The target processor is Neoverse N2 whose latencies for floating-point addition, multiplication, and FMA are 2, 3, and 4, respectively.
void f(double *restrict a, double *b, int n) {
double c0 = a[0];
double c1 = a[1];
// The aim is to prevent TMP00-05 from occupying the registers for too long by splitting it.
for (int i=0; i<n; i++) {
double TMP00 = c0 + c0*b[i];
double TMP01 = TMP00 + TMP00*b[i];
double TMP02 = TMP01 + TMP01*b[i];
double TMP03 = TMP02 + TMP02*b[i];
double TMP04 = TMP03 + TMP03*b[i];
double TMP05 = TMP04 + TMP04*b[i];
double tmp06 = TMP05 + TMP05*b[i];
double tmp07 = tmp06 + tmp06*b[i];
double tmp08 = tmp07 + tmp07*b[i];
double tmp09 = tmp08 + tmp08*b[i];
double tmp10 = tmp09 + tmp09*b[i];
double tmp11 = tmp10 + tmp10*b[i];
double tmp12 = tmp11 + tmp11*b[i];
double tmp13 = tmp12 + tmp12*b[i];
double tmp14 = tmp13 + tmp13*b[i];
double tmp15 = tmp14 + tmp14*b[i];
double tmp16 = tmp15 + tmp15*b[i];
double tmp17 = tmp16 + TMP00*b[i];
double tmp18 = tmp17 + TMP01*b[i];
double tmp19 = tmp18 + TMP02*b[i];
// distributed point. TMP03-05, tmp19, and b[i] are stored in temporary arrays.
// TMP00-02 are not actually stored to reduce the number of temporary arrays.
double tmp20 = tmp19 + TMP03*b[i];
double tmp21 = tmp20 + TMP04*b[i];
double tmp22 = tmp21 + TMP05*c1;
a[i] = tmp22;
}
}
In the future, I think it is necessary to confirm the effectiveness with actual code and measure the execution time.
Details of the example
II is estimated as follows by the prototype for the code above:
- Original II: 26
- Original ResMII: 12
- Total II after distribution: 13 + 2 = 15 (split into two with respective II)

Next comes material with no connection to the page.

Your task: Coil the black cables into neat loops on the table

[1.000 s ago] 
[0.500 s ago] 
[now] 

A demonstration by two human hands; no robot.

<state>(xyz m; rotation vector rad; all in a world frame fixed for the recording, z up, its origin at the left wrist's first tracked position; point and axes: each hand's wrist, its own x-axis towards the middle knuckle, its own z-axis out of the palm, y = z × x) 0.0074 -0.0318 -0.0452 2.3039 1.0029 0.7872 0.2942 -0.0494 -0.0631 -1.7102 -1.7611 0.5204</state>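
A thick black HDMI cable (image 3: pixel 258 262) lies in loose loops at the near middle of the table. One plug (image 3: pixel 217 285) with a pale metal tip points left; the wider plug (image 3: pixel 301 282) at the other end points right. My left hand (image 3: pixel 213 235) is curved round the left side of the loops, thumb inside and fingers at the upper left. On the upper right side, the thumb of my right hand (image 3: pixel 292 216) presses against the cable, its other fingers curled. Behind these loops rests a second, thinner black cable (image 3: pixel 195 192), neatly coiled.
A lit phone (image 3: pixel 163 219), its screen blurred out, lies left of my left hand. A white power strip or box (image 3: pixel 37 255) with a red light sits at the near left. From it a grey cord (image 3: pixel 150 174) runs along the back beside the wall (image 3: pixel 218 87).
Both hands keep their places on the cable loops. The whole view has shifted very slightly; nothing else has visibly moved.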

- Total MII after distribution: 13 + 2 = 15
Optimization flags are as follows:
-O3 -fno-tree-vectorize -fno-unroll-loops -mcpu=neoverse-n2 -mllvm --aarch64-enable-loop-dist=1 -mllvm -aarch64-enable-pipeliner=1 -mllvm -pipeliner-max-stages=100 -mllvm -pipeliner-max-mii=100 -mllvm -enable-misched=0 -mllvm -enable-post-misched=0 -mllvm -debug-only=aarch64-loop-distribute,pipeliner
Actual pipelined results are as follows:
- Original II: 24
- Total II after distribution: 13 + 3 = 16
It is confirmed that the original II is the minimum value at which register spills do not occur by adjusting the option -mllvm -pipeliner-force-ii=, which forces to use the specified II.
This method over-estimates the register pressure during pipelining, so it is expected that a smaller II can actually be achieved.
The reason why II of the second split loop is larger than estimated is considered to be that it does not take into account the increased instructions such as address computation.